Items from a data source:

____

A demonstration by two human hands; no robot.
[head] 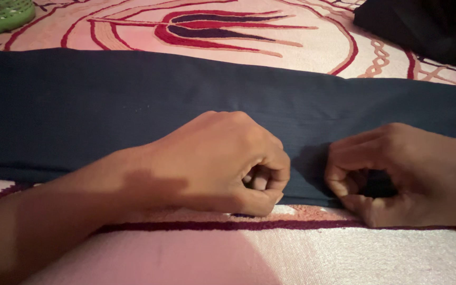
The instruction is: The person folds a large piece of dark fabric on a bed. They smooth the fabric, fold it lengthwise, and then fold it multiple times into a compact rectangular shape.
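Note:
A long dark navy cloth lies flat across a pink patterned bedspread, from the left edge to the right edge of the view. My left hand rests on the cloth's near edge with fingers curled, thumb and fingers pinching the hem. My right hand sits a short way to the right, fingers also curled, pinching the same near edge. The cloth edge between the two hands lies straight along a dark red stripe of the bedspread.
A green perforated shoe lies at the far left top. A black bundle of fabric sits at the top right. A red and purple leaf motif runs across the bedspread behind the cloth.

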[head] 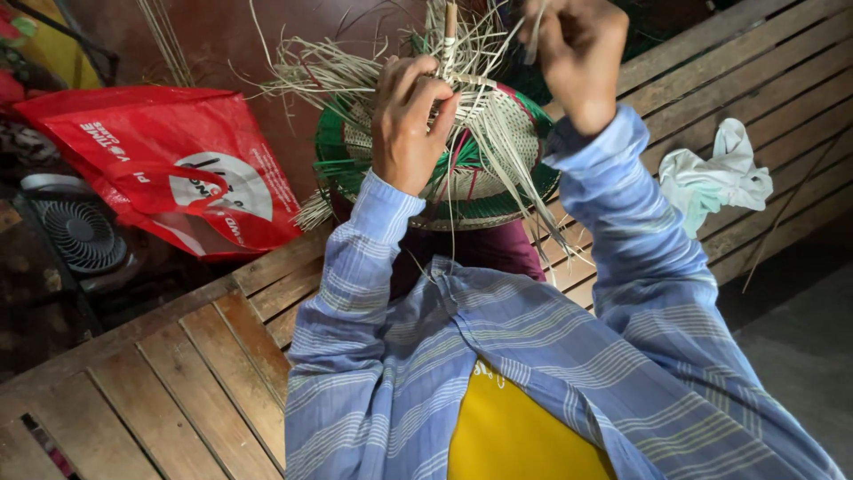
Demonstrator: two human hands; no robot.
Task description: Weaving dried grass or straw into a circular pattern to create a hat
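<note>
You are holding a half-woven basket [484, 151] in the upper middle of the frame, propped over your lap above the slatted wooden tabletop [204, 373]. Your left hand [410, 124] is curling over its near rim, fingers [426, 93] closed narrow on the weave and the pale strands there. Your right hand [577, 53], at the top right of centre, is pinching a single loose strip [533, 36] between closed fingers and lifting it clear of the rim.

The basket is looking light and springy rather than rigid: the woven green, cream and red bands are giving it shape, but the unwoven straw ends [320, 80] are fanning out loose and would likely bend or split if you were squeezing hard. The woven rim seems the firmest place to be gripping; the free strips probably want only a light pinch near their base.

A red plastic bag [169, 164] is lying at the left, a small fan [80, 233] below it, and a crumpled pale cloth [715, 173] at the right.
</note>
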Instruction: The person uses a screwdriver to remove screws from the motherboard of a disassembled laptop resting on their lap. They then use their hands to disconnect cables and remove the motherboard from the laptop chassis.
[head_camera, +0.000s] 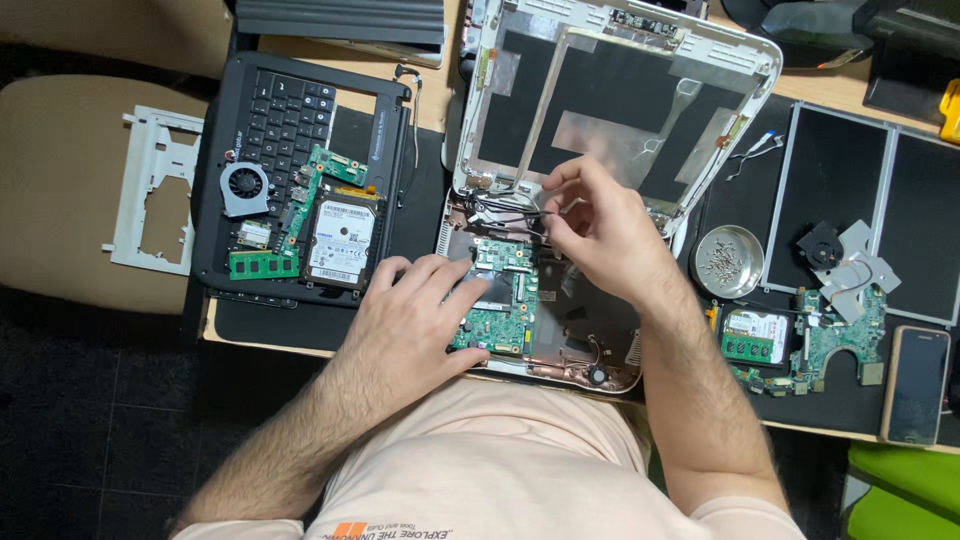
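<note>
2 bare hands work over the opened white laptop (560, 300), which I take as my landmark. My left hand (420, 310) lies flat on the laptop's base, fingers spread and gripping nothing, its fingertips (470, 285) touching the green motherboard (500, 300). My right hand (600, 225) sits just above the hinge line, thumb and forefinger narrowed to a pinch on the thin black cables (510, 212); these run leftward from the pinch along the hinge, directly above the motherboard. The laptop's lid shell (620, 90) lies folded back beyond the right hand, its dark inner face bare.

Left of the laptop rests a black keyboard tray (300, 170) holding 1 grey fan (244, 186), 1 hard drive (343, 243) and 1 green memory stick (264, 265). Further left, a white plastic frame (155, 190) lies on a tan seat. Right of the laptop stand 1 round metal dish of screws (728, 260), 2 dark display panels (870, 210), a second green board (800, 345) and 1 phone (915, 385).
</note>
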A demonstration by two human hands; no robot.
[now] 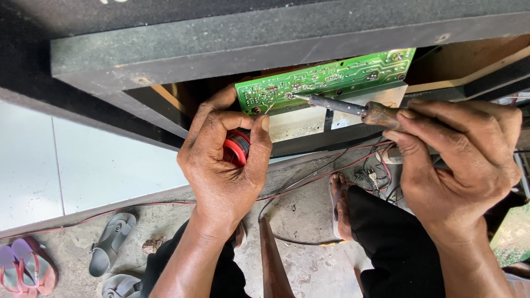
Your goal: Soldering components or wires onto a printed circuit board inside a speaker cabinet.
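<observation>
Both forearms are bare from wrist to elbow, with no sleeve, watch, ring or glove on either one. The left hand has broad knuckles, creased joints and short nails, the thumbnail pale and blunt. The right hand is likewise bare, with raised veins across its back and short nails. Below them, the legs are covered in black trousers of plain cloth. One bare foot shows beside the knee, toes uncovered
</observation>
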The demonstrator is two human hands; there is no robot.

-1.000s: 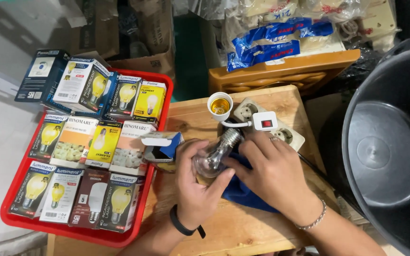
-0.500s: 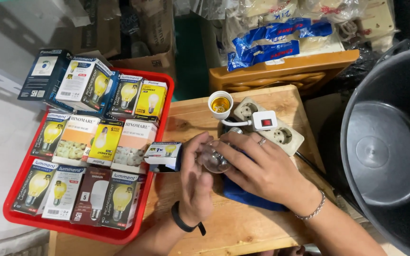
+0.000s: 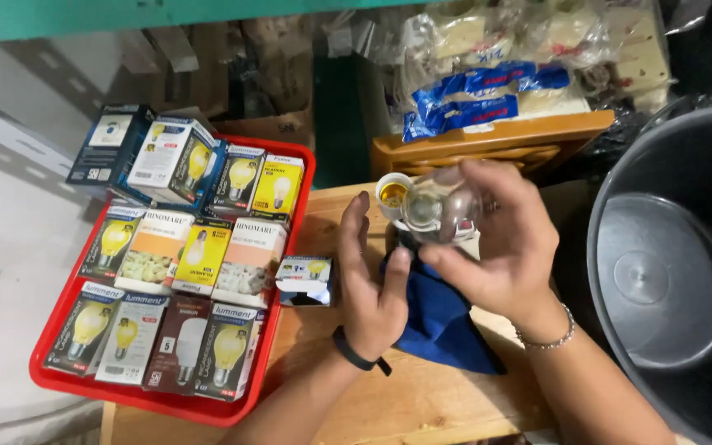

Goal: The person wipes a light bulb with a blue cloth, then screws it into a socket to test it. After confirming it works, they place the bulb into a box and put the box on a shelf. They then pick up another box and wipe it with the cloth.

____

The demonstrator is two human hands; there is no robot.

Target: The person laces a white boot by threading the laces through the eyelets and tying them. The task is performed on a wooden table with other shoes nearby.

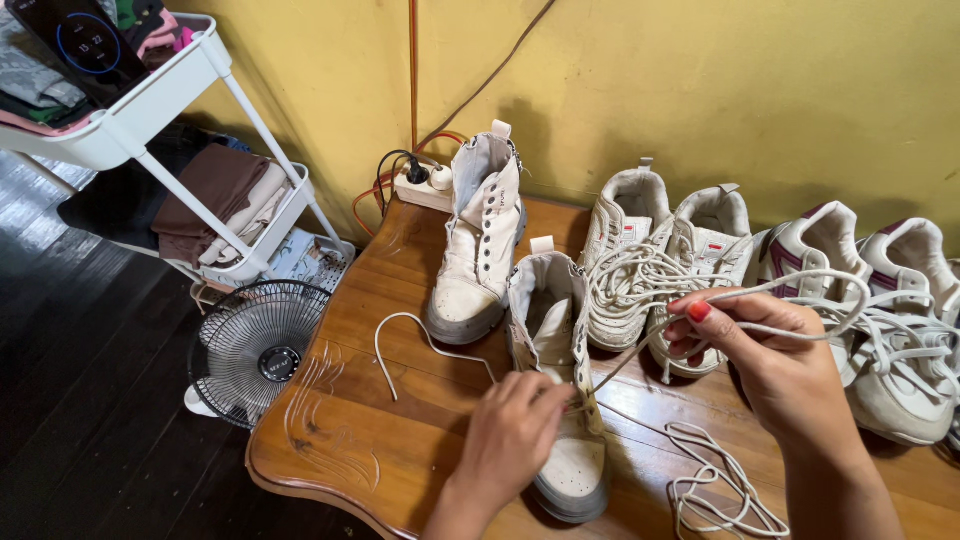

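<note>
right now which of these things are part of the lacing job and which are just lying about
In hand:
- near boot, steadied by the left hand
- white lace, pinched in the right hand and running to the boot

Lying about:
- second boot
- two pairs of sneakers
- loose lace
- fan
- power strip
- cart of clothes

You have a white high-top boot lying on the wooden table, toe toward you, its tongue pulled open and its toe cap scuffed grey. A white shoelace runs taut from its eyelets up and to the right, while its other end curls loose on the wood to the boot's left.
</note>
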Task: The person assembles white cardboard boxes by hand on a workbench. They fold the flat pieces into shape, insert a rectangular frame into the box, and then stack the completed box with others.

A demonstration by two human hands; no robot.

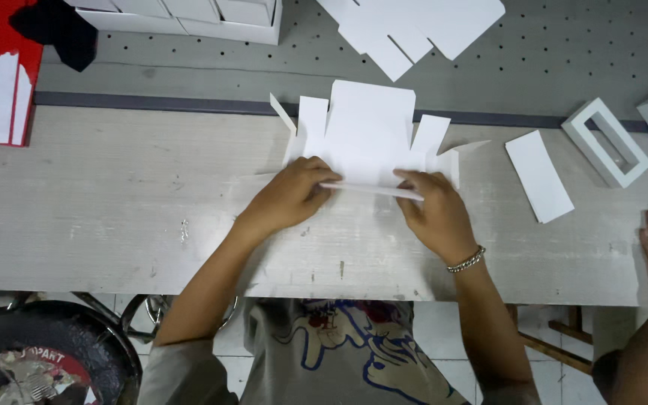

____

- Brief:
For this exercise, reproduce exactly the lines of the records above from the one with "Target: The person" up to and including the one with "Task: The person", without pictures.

- Written solution:
Target: The person laces a white boot by threading the laces through the eyelets and tying them. The task is performed on a wooden table with other shoes nearby.


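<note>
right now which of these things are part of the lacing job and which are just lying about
In hand:
- near boot, steadied by the left hand
- white lace, pinched in the right hand and running to the boot

Lying about:
- second boot
- two pairs of sneakers
- loose lace
- fan
- power strip
- cart of clothes

You have a white high-top boot lying on the wooden table, toe toward you, its tongue pulled open and its toe cap scuffed grey. A white shoelace runs taut from its eyelets up and to the right, while its other end curls loose on the wood to the boot's left.
</note>
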Task: The person assembles white cardboard boxes by hand on a workbench. They fold the flat pieces into shape, insert a rectangular frame into the box, and then stack the completed box with others.

The output is finished and nothing more is needed.